僕の東京藝術大学大学院時代の後輩で『ハッピーアワー』(15年)という作品ではプロデューサー・共同脚本を務めてくれた野原位(のはら ただし)さんが、本作の制作にかかわっている「Incline」さんから相談をいただいたところから始まりました。
NHKさんと神戸を舞台にした8K作品を神戸出身の監督で撮るというプロジェクトで、以前、僕が黒沢さんの脚本を書いてみたいと言っていたことを思い出し、「まさにそういう機会ですよ」と誘ってくれて。僕自身も脚本家として呼ばれたのがきっかけです。
黒沢監督の脚本を書きたいと思っていた理由は何ですか?
一つは単純に、ファンだからですね。昔から作品を見ていて好きでしたが、大学院の映像研究科で教授と生徒という関係になってからの方が、本当の意味で“黒沢清ファン”になっていきましたね。もともとすごい人だとは分かっているんですが、授業で学ぶにつれ 、黒沢さんの言葉によって自分の映画作りが変わっていくのを感じました。
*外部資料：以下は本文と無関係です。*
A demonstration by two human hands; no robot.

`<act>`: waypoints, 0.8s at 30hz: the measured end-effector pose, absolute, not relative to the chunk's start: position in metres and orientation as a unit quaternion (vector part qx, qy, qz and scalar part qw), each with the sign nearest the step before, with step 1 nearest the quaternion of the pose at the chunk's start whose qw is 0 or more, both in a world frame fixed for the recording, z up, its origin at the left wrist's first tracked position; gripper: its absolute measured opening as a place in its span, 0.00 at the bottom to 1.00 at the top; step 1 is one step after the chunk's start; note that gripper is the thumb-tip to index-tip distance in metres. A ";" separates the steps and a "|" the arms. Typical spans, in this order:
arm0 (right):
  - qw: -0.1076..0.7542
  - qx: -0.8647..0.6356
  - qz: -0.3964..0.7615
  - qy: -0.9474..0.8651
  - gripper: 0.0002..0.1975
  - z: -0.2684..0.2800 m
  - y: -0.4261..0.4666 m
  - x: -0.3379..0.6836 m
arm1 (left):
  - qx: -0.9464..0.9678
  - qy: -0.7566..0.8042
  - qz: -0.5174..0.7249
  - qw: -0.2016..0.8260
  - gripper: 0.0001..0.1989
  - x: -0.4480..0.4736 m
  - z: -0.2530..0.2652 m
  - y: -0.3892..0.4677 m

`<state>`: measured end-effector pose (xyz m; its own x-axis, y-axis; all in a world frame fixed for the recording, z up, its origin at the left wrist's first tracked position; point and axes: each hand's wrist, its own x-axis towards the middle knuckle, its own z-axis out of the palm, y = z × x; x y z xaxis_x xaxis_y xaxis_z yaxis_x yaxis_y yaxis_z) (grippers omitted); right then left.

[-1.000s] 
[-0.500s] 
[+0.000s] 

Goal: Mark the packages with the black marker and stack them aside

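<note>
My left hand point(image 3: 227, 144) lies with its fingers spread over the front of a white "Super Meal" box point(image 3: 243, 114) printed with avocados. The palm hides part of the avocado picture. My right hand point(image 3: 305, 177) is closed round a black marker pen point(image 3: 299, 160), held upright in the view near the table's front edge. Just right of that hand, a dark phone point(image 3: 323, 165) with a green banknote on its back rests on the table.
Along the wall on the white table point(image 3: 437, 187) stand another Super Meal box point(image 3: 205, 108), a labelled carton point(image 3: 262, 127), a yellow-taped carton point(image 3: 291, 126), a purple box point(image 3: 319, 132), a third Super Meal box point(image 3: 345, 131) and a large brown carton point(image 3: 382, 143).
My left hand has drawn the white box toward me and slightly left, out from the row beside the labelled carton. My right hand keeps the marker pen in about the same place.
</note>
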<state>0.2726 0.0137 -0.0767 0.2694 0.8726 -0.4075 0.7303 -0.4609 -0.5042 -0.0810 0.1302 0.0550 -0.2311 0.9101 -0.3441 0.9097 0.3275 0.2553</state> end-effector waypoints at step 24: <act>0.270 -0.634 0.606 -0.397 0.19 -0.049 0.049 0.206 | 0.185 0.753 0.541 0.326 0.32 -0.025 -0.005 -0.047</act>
修了後、黒沢さんとじっくりお話をする機会もそんなには持てなかったので、もう一度、黒沢さんのもとで学ぶ機会を持てるなら、こんなにありがたいことはないと思いました。
2016年に公開された黒沢さんの監督作『クリーピー 偽りの隣人』では先輩である池田千尋さんが脚本を担当されていて、こうやって一緒に仕事をすることができることを知り、そのような機会を密かに狙っていました。
黒沢さんのために書いた脚本
黒沢監督といえば現代の東京を舞台にした作品が多いですが、なぜ今回の舞台は戦前~戦中だったのですか?
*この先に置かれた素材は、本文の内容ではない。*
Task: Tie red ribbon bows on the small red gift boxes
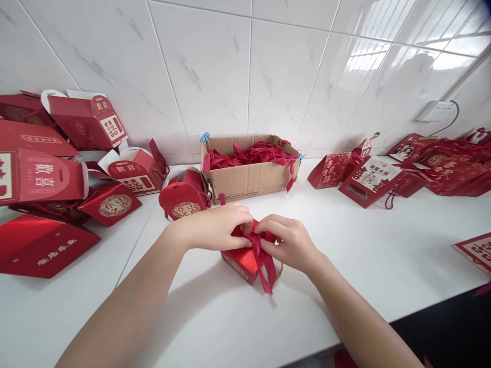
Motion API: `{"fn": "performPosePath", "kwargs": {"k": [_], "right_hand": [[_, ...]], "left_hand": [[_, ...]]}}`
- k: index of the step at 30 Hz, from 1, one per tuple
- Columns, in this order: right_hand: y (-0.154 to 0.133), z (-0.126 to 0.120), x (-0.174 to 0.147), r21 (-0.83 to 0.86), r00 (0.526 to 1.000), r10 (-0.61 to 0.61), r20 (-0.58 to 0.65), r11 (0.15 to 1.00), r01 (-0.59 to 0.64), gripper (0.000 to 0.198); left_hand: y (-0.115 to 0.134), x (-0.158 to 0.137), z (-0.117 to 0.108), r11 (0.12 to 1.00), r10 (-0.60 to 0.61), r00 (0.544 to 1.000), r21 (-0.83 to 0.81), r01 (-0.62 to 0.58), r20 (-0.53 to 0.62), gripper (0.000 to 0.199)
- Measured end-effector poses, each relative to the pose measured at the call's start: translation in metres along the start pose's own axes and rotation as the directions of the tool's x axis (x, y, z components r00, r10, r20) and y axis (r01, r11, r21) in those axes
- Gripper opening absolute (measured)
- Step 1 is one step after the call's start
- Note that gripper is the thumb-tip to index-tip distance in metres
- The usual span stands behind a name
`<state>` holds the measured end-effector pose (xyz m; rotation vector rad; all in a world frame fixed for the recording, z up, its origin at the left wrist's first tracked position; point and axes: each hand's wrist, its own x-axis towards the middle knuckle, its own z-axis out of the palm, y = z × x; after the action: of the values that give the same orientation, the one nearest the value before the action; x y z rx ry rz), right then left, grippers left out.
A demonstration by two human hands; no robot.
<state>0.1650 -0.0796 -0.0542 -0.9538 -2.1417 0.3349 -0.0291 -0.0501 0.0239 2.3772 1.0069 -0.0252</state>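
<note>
A small shiny red gift box rests on the white counter in front of me. Crimson ribbon is gathered at its top, with loose tails hanging over the near side. My left hand pinches the ribbon from the left, fingers bent over the box top. From the right, my right hand also pinches the ribbon, its fingertips close to the left ones. The fingers partly cover the knot or loop between them. A bit of twisted cord shows at the box's right side.
Behind the box stands a cardboard carton full of crimson ribbons, with blue binder clips on it. Red gift boxes pile up at left; another red box is near my left wrist. More boxes stand at right, below a wall socket.
</note>
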Motion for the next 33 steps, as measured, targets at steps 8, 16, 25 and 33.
{"fn": "performPosePath", "kwargs": {"k": [8, 16, 25, 33], "right_hand": [[0.001, 0.005, 0.001, -0.223, 0.992, -0.099, -0.076, 0.972, 0.080, 0.022], [0.000, 0.007, 0.000, -0.280, 0.986, -0.126, -0.113, 0.956, 0.090, 0.020], [0.001, 0.012, 0.000, -0.316, 0.964, -0.177, -0.197, 0.943, 0.108, 0.017], [0.007, 0.004, 0.000, -0.263, 0.957, -0.271, -0.105, 0.935, 0.236, 0.019]], "left_hand": [[-0.007, -0.003, -0.004, 0.999, -0.014, 0.999, -0.034, 0.015, 0.043, 0.013], [-0.011, 0.002, -0.005, 0.993, 0.002, 1.000, -0.116, 0.001, 0.022, 0.012], [-0.012, 0.005, -0.002, 0.993, 0.034, 0.999, -0.112, -0.032, 0.019, 0.015], [-0.013, 0.004, -0.003, 0.992, 0.079, 0.996, -0.096, -0.082, -0.033, 0.010]]}}
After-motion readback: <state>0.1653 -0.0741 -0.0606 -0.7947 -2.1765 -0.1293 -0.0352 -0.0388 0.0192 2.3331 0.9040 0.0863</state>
黒沢さんが以前企画されて 実現しなかった『一九〇五』という映画があります。20世紀初頭を舞台にしており、プロットを読む限りスパイものという雰囲気でした。在学中に この話を聞いていて、すごく楽しみにしていたんですよ。ただ制作会社の破綻などいろんなことが重なり、頓挫してしまって……。それを非常に残念だと思っていました。
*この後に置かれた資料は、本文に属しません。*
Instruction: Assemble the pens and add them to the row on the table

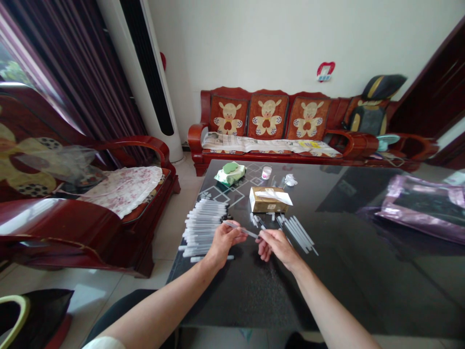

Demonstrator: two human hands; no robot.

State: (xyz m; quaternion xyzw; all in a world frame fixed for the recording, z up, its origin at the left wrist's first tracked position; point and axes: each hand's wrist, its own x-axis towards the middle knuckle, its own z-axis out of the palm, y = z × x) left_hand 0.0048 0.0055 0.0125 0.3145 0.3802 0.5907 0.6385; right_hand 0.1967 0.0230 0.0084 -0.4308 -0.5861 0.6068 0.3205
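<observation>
A slim, translucent pen (250,233) is held slantwise over the table between my two hands. My left hand (225,241) is closed around its left part. At its right end, the fingertips of my right hand (276,246) pinch it; the exact part under them is too small to make out. Beside my left hand lies a thick row of frosted pens (205,225), stacked side by side with dark ends toward the right. Several loose translucent pen tubes (298,233) lie to the right of my right hand. Small pale caps (254,219) rest just beyond my hands.
Behind the caps stands a gold tissue box (267,205). Farther back on the black table (345,271) are a green wipes pack (230,173), a small white cup (266,172) and crumpled tissue (290,180). A purple-edged plastic bag (423,206) lies at the right.
</observation>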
黒沢さんが戦前や戦中に興味を持っていることを知っていましたし、戦争の時代を舞台にした作品にしたいと思いました。あと、もうひとつ大きなこととして8Kで撮影するのに細やかなこだわりを出せる戦中という時代がいいのではないかと。この2つが重なって、複数あるプロットの一つとして時代物が生まれたんです。
今回の脚本は黒沢監督らしさが全開だったと思うのですが、どれほど意識して書かれたのですか?
意識というか、すべて黒沢さんのために書いた脚本ですからね。黒沢さんはこの10年ほど、女性を描き続けています。その前の90年代後半から約10年間は、サスペンスやホラーというジャンルがメイン。そして、ずっと興味をおもちだった時代物。これらを一つにすることができれば、黒沢さんにとってチャレンジであり集大成でもある作品を作れるんじゃないかなと思いました。というか、自分が見たかったんだと思いますね。一ファンとして(笑)。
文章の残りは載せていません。